Try it. Where a line in the listing contains the string "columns", copy that line out.

***** Given information

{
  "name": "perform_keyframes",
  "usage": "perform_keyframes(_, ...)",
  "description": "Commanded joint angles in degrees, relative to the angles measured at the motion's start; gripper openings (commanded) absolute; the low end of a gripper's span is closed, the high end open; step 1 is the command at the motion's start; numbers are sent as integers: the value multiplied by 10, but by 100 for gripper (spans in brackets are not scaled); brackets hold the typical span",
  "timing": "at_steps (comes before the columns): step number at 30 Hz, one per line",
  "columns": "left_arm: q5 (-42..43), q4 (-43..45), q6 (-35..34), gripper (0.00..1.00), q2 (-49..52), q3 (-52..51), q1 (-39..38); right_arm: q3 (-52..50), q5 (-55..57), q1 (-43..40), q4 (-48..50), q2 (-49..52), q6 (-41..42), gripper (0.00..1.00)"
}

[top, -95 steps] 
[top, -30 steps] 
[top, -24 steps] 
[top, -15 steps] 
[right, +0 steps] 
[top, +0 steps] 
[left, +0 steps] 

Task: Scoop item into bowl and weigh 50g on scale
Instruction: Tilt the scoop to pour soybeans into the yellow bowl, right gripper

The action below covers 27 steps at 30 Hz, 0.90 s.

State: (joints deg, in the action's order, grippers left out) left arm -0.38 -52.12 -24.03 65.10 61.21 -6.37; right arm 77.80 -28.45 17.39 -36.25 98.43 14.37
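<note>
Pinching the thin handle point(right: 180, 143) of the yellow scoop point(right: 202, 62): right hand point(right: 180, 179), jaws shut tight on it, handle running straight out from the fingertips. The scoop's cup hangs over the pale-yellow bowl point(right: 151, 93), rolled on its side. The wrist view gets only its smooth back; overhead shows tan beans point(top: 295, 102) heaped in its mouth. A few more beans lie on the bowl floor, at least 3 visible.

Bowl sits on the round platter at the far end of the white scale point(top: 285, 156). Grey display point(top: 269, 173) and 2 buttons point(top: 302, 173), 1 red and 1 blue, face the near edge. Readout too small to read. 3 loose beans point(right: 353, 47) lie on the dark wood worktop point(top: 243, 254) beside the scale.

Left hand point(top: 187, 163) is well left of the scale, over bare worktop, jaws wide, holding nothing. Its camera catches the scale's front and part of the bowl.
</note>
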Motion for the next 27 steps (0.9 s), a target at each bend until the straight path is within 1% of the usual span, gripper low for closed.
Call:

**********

Solved exercise.
  "timing": "at_steps (comes before the columns): step number at 30 Hz, one per line",
  "columns": "left_arm: q5 (-42..43), q4 (-43..45), q6 (-35..34), gripper (0.00..1.00), q2 (-49..52), q3 (-52..51), q1 (-39..38); right_arm: q3 (-52..50), q5 (-55..57), q1 (-43..40), q4 (-48..50), q2 (-49..52), q6 (-41..42), gripper (0.00..1.00)"

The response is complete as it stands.